Le rejet de toute forme de « gaieté »
Ce programme n’est pas neuf. Entre les intégristes actuels de l’islam qui se réclament d’une lecture rudimentaire du Coran et les intégristes qui, jadis et encore aujourd’hui de temps en temps, se réclament d’une lecture rudimentaire de la Bible, il y a peu de différence. Au début du XVIIe siècle, en Grande-Bretagne puis en Nouvelle-Angleterre, les puritains ne supportaient aucune forme de plaisir charnel, s’habillaient en noir, haïssaient poésie et théâtre et rejetaient toute forme de « gaieté » – c’était leur mot pour sacrilège. Ils étaient aussi iconoclastes, comme l’étaient les premiers protestants au siècle précédent et comme le sont les destructeurs de Nimroud et de Palmyre.
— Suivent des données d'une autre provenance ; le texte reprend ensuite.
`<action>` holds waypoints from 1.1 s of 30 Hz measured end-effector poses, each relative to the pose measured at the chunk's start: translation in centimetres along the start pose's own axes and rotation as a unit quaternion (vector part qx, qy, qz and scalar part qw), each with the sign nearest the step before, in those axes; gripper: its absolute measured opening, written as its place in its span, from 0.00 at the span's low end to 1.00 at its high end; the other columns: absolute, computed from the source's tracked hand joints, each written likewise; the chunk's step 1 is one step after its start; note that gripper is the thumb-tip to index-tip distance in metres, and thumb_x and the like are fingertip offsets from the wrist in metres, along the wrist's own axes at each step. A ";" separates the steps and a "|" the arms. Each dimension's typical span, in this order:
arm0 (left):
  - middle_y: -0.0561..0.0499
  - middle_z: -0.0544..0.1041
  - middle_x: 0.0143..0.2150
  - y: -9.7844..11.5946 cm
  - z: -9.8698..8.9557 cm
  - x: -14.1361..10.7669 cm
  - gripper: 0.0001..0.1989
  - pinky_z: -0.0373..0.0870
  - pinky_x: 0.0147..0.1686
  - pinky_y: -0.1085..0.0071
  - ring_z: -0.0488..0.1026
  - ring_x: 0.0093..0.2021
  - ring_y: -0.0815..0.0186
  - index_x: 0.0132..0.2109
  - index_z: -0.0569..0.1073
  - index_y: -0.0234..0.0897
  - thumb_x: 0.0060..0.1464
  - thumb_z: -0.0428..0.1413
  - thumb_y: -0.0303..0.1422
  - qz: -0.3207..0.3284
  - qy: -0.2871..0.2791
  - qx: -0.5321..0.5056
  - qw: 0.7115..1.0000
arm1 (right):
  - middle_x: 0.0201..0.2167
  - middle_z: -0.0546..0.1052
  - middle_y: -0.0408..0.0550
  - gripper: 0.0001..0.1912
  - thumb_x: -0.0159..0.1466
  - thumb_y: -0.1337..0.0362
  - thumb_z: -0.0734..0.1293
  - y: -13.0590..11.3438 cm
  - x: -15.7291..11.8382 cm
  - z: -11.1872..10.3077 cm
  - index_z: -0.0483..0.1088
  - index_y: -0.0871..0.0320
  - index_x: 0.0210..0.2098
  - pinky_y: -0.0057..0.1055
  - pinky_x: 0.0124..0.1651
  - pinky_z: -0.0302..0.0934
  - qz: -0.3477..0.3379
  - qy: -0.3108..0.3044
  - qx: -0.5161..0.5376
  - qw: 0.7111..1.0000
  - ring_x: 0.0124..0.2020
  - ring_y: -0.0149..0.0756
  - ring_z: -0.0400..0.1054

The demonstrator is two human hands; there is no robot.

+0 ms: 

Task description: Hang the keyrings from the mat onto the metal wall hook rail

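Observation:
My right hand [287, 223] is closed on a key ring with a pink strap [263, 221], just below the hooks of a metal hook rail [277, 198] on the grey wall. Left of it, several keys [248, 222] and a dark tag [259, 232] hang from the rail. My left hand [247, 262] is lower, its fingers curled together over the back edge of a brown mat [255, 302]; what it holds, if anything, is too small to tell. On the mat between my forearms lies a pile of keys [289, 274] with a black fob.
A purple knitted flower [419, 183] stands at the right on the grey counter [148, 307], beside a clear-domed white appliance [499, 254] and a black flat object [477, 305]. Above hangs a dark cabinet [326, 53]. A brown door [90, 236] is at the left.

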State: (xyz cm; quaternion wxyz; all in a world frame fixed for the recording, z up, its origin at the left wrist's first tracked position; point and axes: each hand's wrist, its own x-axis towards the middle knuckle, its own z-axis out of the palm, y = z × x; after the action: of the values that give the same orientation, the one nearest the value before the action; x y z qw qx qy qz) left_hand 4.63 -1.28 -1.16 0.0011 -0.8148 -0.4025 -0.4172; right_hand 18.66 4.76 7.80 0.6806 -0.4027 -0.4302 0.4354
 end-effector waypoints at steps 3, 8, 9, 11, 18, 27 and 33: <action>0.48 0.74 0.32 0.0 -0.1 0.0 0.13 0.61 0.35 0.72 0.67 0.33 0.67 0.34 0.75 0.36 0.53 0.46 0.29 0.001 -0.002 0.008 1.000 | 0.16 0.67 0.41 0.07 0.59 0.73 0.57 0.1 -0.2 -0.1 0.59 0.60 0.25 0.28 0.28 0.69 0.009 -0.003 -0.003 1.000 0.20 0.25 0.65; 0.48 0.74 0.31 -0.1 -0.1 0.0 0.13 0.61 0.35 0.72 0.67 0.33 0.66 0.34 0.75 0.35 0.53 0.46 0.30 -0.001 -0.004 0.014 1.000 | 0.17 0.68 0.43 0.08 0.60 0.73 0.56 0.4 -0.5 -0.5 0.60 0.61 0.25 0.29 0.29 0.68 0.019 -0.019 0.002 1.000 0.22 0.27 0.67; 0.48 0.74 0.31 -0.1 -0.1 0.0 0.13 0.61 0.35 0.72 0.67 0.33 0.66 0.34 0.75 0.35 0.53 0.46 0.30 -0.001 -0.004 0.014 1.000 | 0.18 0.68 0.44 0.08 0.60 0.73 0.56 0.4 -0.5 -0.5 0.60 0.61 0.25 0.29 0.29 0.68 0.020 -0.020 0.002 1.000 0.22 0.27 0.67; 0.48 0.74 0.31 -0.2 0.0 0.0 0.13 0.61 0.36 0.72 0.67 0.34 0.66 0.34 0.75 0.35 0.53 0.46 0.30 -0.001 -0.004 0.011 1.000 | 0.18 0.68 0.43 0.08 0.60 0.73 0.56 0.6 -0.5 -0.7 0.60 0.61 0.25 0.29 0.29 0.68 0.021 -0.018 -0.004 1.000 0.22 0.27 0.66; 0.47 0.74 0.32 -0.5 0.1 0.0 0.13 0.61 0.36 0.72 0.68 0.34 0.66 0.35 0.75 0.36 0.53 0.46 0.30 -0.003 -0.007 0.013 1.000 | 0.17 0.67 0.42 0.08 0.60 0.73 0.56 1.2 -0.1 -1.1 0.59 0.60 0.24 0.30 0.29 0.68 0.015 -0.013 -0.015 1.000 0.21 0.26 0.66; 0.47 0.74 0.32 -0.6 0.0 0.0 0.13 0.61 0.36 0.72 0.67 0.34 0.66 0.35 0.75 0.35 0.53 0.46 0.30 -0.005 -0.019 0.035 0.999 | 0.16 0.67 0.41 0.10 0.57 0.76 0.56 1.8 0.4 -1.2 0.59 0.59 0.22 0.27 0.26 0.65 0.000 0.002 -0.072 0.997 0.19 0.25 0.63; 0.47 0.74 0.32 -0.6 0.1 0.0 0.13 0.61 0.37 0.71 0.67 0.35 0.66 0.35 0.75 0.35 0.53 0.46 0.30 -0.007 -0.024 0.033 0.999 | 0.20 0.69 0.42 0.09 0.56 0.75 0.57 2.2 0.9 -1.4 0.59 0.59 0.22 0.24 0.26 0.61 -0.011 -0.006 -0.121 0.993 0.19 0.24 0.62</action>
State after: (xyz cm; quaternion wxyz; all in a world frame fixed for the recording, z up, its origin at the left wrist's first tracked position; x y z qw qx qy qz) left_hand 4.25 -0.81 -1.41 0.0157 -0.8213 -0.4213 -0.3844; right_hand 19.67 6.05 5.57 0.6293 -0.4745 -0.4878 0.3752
Il appartient aux historiens et aux anthropologues d’analyser ces nihilismes qui se réclament des monothéismes. Il a appartenu à un réalisateur, Sissako, qui est né en Mauritanie, a vécu au Mali et en France et a signé un film contre le colonialisme – Bamako, en 2006 –, d’inscrire ce nihilisme dans ce que ce dernier déteste le plus, une forme artistique inoubliable. On se souvient aussi de la fin de Timbuktu : des villageois assassinés à la kalachnikov par les islamistes et une petite fille qui court pour échapper à leurs balles.